**SUPPLIED RECORDS:**
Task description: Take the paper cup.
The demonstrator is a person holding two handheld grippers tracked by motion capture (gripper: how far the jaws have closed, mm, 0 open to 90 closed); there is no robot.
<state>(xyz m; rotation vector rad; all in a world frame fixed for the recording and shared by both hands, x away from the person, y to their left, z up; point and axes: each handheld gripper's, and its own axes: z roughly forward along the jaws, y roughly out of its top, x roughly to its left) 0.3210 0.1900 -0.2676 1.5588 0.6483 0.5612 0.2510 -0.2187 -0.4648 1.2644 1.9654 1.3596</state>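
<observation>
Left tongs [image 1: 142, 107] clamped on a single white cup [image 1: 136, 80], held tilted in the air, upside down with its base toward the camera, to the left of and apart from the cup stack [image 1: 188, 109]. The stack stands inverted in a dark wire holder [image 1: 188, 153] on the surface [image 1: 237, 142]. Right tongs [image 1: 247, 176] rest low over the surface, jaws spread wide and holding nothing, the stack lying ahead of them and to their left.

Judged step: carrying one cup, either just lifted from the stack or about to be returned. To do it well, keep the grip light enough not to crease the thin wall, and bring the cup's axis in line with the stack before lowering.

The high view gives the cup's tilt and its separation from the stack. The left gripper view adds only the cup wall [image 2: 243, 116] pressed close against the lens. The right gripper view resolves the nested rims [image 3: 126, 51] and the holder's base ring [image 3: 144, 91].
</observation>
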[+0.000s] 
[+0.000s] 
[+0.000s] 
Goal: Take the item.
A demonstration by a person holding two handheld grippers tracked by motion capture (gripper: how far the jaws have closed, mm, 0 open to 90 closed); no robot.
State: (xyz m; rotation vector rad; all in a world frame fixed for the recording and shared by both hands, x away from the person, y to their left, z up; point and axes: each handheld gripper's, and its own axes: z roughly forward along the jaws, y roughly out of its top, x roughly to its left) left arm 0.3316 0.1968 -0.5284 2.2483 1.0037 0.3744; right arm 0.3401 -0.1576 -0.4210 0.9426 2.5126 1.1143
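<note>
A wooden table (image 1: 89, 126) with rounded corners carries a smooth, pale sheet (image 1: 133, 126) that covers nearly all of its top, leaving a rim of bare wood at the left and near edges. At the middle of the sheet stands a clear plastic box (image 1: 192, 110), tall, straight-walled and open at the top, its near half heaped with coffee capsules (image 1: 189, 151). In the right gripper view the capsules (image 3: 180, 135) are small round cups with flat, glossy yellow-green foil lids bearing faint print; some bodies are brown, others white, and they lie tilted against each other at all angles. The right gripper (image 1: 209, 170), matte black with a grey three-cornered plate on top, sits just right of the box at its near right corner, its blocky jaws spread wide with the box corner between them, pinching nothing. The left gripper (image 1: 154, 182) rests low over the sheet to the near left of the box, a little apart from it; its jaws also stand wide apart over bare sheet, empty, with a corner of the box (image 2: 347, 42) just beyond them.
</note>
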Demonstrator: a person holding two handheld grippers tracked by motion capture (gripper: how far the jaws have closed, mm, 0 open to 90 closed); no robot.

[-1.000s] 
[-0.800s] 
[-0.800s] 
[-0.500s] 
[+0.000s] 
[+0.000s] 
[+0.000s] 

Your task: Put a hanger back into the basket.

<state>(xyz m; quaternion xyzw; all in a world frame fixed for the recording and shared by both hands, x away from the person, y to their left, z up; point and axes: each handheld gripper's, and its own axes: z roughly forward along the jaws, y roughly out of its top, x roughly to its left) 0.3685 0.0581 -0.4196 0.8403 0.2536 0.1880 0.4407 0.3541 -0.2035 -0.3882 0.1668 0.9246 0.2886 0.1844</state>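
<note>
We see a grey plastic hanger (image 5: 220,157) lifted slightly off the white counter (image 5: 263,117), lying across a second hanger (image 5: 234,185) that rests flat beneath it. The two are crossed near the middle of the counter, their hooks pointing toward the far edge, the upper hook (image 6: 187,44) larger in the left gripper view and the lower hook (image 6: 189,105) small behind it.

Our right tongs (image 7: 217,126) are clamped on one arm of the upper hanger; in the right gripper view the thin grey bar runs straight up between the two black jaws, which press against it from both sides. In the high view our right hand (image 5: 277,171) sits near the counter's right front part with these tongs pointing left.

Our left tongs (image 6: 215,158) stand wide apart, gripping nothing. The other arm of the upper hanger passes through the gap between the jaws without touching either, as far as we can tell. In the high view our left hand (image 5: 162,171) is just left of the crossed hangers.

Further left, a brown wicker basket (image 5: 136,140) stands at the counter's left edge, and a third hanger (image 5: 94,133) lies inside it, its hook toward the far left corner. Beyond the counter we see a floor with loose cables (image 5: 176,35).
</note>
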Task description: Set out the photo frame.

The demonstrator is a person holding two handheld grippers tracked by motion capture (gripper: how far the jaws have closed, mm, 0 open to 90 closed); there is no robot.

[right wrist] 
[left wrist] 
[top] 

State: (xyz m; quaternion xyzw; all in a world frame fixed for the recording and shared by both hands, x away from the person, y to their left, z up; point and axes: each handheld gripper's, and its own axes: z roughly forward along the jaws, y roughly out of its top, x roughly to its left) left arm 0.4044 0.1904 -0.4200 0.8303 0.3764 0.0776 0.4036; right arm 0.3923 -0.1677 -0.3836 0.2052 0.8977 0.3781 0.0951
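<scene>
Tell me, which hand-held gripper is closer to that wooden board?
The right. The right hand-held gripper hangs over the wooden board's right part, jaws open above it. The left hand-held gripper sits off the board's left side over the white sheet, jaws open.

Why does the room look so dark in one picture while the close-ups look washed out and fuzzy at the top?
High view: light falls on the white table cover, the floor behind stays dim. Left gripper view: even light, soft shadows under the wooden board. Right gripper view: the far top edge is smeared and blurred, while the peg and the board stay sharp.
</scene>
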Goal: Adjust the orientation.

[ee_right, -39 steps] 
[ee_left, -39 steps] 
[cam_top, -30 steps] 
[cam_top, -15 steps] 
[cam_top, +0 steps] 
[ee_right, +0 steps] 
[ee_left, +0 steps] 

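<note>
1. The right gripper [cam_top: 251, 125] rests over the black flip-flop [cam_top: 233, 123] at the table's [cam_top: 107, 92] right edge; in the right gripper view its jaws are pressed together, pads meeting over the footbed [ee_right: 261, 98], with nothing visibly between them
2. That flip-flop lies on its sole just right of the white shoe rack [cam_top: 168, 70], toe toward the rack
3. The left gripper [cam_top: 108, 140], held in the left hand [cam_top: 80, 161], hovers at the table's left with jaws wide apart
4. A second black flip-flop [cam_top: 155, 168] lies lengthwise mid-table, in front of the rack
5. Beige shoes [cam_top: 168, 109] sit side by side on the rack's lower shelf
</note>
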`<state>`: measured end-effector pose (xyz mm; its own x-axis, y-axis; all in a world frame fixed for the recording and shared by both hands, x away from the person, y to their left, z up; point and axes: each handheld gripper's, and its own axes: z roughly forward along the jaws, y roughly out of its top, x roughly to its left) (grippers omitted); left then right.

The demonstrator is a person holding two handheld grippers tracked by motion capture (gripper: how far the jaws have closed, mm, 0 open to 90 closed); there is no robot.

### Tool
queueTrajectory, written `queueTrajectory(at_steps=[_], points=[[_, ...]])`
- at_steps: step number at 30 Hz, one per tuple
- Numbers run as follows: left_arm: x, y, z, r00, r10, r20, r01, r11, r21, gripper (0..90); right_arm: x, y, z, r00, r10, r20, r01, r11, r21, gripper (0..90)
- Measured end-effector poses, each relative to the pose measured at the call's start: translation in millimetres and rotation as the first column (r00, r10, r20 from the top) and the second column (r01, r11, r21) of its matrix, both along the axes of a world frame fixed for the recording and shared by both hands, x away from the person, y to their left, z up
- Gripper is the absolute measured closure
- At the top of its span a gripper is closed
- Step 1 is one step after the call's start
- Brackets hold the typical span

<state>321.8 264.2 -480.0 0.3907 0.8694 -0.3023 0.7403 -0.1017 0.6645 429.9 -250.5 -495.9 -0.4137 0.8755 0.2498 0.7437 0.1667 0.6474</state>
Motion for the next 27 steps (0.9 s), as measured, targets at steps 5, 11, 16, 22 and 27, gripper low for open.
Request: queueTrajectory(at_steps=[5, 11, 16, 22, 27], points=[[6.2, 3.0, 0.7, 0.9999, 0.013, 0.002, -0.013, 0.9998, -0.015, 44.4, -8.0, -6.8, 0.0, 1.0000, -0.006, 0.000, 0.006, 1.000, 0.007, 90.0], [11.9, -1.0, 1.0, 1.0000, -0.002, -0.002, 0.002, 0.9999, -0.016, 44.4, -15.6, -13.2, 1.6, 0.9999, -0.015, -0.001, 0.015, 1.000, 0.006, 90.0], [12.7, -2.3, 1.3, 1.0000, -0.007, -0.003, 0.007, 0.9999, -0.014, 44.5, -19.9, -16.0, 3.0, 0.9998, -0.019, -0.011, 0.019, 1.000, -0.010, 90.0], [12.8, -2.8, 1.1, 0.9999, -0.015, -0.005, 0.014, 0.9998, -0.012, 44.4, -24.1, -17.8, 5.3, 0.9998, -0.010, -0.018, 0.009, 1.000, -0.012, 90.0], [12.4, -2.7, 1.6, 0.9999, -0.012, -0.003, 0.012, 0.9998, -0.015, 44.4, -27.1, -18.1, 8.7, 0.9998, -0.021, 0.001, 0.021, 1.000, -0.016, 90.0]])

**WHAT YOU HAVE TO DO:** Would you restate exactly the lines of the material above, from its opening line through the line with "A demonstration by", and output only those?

**SOLUTION:**
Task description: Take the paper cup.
The demonstrator is a person holding two handheld grippers tracked by motion capture (gripper: how far the jaws have closed, mm, 0 open to 90 closed); there is no robot.
<state>(xyz m; rotation vector rad; all in a world frame fixed for the recording and shared by both hands, x away from the person, y to their left, z up; point and axes: each handheld gripper's, and its own axes: z roughly forward along the jaws, y roughly out of its top, x roughly to its left) 0.3210 0.1900 -0.2676 1.5588 0.6483 0.5612 0.2510 -0.2187 -0.4648 1.2644 1.9654 1.3596</state>
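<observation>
Left tongs [image 1: 142, 107] clamped on a single white cup [image 1: 136, 80], held tilted in the air, upside down with its base toward the camera, to the left of and apart from the cup stack [image 1: 188, 109]. The stack stands inverted in a dark wire holder [image 1: 188, 153] on the surface [image 1: 237, 142]. Right tongs [image 1: 247, 176] rest low over the surface, jaws spread wide and holding nothing, the stack lying ahead of them and to their left.

Judged step: carrying one cup, either just lifted from the stack or about to be returned. To do it well, keep the grip light enough not to crease the thin wall, and bring the cup's axis in line with the stack before lowering.

The high view gives the cup's tilt and its separation from the stack. The left gripper view adds only the cup wall [image 2: 243, 116] pressed close against the lens. The right gripper view resolves the nested rims [image 3: 126, 51] and the holder's base ring [image 3: 144, 91].
</observation>
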[+0.000s] 
[+0.000s] 
[+0.000s] 
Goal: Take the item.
A demonstration by a person holding two handheld grippers tracked by motion capture (gripper: how far the jaws have closed, mm, 0 open to 90 closed); no robot.

The exercise requires nothing further.